◆ Work order
Once every line below has been checked for "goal", give only the number of lines that have it.

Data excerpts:
■ ■ ■ ■
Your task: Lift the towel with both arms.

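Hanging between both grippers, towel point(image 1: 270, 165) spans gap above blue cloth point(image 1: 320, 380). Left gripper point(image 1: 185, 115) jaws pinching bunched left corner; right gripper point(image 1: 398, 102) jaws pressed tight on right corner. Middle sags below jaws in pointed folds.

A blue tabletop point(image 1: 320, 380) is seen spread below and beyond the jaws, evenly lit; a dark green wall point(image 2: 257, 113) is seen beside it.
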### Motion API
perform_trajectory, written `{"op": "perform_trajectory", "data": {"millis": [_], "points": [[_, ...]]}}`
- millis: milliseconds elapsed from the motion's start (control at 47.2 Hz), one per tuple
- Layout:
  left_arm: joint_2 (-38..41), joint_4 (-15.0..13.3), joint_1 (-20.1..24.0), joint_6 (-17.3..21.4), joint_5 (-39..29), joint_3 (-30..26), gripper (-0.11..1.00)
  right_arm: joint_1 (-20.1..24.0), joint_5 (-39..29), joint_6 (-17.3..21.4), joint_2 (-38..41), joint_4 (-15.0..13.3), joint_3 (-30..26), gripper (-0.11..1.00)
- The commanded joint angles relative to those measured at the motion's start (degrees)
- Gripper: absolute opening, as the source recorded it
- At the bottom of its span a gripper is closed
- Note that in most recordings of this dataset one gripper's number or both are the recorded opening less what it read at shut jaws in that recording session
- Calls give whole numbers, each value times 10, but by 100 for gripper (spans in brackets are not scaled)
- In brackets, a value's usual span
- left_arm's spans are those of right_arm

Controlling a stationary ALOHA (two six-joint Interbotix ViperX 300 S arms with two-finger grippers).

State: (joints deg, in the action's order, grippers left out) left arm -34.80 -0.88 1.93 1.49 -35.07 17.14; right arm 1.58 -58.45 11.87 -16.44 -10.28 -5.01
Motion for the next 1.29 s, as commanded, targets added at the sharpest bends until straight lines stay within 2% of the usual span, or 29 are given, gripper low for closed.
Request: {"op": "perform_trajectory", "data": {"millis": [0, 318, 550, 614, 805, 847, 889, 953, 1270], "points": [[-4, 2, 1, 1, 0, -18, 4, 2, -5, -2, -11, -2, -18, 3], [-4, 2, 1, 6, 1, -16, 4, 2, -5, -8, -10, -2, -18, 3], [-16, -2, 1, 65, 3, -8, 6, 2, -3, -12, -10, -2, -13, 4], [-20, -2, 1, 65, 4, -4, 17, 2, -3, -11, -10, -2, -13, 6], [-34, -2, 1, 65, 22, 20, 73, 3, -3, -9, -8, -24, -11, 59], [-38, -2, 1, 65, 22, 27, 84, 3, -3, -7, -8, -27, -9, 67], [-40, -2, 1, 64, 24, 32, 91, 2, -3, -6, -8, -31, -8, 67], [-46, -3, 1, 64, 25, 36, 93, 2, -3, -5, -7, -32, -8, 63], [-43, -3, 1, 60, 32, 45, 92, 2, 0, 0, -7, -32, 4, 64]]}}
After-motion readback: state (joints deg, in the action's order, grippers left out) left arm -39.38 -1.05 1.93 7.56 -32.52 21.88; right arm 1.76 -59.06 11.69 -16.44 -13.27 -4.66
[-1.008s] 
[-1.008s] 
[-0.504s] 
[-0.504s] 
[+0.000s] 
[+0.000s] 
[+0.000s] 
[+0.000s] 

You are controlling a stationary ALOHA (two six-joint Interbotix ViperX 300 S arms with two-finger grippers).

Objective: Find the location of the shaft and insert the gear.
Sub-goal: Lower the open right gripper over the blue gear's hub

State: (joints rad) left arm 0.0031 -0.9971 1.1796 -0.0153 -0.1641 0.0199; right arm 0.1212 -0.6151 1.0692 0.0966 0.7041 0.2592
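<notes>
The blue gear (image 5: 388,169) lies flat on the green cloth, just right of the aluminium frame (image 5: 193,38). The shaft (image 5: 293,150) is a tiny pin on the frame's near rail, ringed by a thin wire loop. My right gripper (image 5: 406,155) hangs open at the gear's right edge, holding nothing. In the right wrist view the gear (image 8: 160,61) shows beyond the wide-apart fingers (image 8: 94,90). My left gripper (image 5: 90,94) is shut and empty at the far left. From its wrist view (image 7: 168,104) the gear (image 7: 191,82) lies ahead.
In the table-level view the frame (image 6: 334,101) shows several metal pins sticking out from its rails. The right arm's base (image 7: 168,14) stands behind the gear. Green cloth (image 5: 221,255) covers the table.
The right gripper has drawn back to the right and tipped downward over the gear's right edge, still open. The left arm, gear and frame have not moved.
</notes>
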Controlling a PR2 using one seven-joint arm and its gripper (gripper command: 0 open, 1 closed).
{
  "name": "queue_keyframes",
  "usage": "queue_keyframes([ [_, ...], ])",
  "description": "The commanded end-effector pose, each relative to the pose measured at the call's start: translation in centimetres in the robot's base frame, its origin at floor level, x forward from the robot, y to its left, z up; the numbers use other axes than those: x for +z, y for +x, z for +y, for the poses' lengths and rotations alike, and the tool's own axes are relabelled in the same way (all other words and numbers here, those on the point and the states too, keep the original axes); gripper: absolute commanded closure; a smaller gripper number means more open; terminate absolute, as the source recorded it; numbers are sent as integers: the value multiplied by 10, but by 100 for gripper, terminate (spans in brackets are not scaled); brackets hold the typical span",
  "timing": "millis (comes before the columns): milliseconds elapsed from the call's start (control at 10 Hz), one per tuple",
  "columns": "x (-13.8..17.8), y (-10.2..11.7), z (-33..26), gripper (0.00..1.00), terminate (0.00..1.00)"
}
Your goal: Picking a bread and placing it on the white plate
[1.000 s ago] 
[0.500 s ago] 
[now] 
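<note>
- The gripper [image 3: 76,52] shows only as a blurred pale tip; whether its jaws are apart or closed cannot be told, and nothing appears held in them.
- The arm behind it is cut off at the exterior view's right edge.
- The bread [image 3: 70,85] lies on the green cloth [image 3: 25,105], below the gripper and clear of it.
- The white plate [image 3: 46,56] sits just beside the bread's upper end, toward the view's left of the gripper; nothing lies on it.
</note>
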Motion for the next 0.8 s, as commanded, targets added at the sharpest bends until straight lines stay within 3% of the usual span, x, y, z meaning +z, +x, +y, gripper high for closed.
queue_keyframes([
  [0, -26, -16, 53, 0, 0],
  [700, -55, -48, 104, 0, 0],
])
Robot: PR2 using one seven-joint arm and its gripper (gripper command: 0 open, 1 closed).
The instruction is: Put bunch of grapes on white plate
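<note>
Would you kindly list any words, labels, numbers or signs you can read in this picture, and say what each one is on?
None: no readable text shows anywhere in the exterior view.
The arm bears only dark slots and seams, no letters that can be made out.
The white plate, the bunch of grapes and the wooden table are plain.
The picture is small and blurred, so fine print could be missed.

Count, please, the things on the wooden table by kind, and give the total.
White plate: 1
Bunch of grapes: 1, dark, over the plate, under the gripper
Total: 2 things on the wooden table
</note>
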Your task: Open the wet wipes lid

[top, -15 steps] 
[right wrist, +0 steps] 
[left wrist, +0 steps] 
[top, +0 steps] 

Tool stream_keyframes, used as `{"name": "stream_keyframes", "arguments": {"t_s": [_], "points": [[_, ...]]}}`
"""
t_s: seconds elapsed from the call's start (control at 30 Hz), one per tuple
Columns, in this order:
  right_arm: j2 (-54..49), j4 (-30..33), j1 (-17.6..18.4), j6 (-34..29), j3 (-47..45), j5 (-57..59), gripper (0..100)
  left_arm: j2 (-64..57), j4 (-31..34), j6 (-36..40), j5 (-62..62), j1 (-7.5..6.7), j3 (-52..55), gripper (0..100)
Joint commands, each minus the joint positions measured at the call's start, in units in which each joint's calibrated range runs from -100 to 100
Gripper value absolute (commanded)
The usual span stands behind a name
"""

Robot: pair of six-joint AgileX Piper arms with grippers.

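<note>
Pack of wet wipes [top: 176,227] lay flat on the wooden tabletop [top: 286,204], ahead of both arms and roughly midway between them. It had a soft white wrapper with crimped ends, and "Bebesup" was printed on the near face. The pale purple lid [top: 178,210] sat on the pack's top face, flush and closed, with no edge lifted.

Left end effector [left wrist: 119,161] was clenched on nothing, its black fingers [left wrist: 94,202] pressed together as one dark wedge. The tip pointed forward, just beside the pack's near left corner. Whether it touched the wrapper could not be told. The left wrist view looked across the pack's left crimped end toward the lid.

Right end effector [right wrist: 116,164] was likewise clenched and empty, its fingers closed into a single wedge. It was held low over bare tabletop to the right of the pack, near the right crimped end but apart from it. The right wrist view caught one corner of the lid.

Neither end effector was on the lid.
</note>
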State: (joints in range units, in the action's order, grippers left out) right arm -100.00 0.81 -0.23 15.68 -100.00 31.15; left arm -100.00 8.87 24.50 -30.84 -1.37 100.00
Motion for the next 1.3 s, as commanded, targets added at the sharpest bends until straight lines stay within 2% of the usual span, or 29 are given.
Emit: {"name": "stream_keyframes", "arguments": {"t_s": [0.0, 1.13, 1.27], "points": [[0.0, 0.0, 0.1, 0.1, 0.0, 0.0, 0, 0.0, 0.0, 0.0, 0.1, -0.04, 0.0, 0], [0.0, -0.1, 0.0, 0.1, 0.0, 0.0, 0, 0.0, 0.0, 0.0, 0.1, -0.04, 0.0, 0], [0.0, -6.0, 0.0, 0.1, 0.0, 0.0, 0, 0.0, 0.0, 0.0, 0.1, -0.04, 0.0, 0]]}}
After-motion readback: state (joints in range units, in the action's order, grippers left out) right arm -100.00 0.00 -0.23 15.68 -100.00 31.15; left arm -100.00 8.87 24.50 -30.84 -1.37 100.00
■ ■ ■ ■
◆ Written solution
2